Noch hatte Gerasim nicht zu Ende gesprochen, als der gelbe, lange Fjodor Melnitschny vortrat und finster begann: »Das ist es eben: die Herrschaft gibt zu den Soldaten, wen es ihr beliebt, und dann mag die Gemeinde sehen, wie sie zurechtkommt. Die Gemeinde hat bestimmt, daß dein Sohn gehen soll; wenn du das nicht willst, dann bitte die gnädige Frau; vielleicht wird sie mir, einem einzigen Sohne, befehlen, Soldat zu werden. Ein schönes Gesetz!« sagte er gallig und trat mit einer wegwerfenden Handbewegung wieder auf seinen früheren Platz.

Der rothaarige Roman, dessen Sohn in Aussicht genommen war, hob den Kopf in die Höhe und sagte: »Ja, ja, so ist es!« und setzte sich vor Ärger sogar auf eine Stufe der Freitreppe.

Aber das waren noch nicht alle Stimmen, die auf einmal losredeten. Außer den hinten Stehenden, die von ihren Geschäften sprachen, vergaßen auch die Schwätzer ihre Pflicht und Schuldigkeit nicht.

»Ja, wirklich, rechtgläubige Gemeindeversammlung,« sagte der kleine Schidkow, Dutlows Worte wiederholend, »ihr müßt nach den Geboten des Christentums entscheiden. Nach den Geboten des Christentums müßt ihr entscheiden, liebe Brüder!«

»Man muß nach seinem Gewissen entscheiden, du mein lieber Freund«, sagte der gutmütige Chrapkow und zupfte den alten Dutlow am Schafpelz.
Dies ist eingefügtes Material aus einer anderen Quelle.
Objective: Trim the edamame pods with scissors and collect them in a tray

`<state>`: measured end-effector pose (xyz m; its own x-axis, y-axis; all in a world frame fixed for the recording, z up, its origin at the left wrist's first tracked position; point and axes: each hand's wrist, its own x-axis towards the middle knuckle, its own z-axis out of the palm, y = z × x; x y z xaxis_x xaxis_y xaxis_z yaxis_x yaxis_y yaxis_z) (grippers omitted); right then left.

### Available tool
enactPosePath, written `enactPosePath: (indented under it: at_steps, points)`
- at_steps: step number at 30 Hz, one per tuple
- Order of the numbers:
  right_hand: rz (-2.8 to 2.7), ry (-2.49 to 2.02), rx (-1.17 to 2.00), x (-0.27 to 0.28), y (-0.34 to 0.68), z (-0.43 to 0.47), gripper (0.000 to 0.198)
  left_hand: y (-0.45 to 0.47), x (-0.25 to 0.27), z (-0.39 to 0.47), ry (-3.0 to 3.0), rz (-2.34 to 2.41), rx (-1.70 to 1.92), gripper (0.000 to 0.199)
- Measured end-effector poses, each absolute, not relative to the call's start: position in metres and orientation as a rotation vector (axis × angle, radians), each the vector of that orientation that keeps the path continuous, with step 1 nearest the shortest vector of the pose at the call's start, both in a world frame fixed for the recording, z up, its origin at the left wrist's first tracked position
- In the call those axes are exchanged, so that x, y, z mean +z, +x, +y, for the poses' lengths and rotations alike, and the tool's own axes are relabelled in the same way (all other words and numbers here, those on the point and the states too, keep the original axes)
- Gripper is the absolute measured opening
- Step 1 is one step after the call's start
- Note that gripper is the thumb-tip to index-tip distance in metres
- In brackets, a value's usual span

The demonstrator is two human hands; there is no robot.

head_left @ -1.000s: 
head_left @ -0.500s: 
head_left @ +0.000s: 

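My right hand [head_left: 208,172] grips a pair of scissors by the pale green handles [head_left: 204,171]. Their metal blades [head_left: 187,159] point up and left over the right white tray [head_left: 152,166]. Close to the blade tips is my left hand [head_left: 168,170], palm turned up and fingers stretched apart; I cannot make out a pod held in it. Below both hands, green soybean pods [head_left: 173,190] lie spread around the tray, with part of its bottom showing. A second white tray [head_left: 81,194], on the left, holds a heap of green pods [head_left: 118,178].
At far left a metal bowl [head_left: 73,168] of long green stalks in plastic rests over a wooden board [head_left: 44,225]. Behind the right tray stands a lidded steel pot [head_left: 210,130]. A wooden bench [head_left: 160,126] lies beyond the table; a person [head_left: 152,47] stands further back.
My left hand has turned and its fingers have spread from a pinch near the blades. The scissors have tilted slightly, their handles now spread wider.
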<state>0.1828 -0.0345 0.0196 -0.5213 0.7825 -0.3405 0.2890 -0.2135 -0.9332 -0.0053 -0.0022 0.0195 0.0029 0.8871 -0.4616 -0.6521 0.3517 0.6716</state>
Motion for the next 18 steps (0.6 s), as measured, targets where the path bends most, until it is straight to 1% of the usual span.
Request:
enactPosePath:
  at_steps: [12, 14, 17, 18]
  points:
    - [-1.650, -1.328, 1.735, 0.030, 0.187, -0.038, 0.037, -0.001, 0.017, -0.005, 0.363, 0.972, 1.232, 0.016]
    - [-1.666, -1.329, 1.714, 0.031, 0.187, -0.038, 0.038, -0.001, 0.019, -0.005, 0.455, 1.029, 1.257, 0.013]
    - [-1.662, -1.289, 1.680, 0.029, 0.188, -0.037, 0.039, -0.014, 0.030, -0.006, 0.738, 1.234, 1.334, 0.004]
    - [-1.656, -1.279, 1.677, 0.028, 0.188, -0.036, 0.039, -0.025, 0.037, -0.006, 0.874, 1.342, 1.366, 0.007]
Und das von Gerasim Kopylow Gesagte wiederholend, fuhr er fort: »Es war der Wille der Herrschaft und nicht ein Beschluß der Gemeindeversammlung.«

»Das ist richtig; so war es!« sagten andere.

»Wo ist hier ein Betrunkener, der etwas zusammenschwatzt?« erwiderte Rjesun. »Hast du mir vielleicht etwas zu trinken gegeben, oder will dein Sohn, den man betrunken auf der Landstraße aufgelesen hat, mir Trunksucht vorwerfen? Nun, Brüder, wir müssen zu einer Entscheidung kommen. Wenn ihr Dutlow verschonen wollt, so greift nicht nur auf die Zweisöhnigen, sondern auch auf die Einsöhnigen zurück; dann kann er uns auslachen.«

»Ein Dutlow muß Soldat werden; was ist da viel zu reden!«

»Selbstverständlich müssen zuerst die Dreisöhnigen losen«, riefen mehrere Stimmen.

»Wir müssen noch abwarten, was die gnädige Frau befiehlt; Jegor Michailowitsch hat gesagt, sie wolle einen vom Hofgesinde als Rekruten geben«, sagte jemand.

Diese Bemerkung hemmte den Streit eine kleine Weile; aber bald entbrannte er von neuem und ging wieder in persönliche Angriffe über.

Ignat, von dem Rjesun gesagt hatte, man habe ihn betrunken auf der Landstraße aufgelesen, suchte seinem Gegner nachzuweisen, daß dieser durchreisenden Zimmerleuten eine Säge gestohlen und sein Weib in betrunkenem Zustande beinah zu Tode geprügelt habe.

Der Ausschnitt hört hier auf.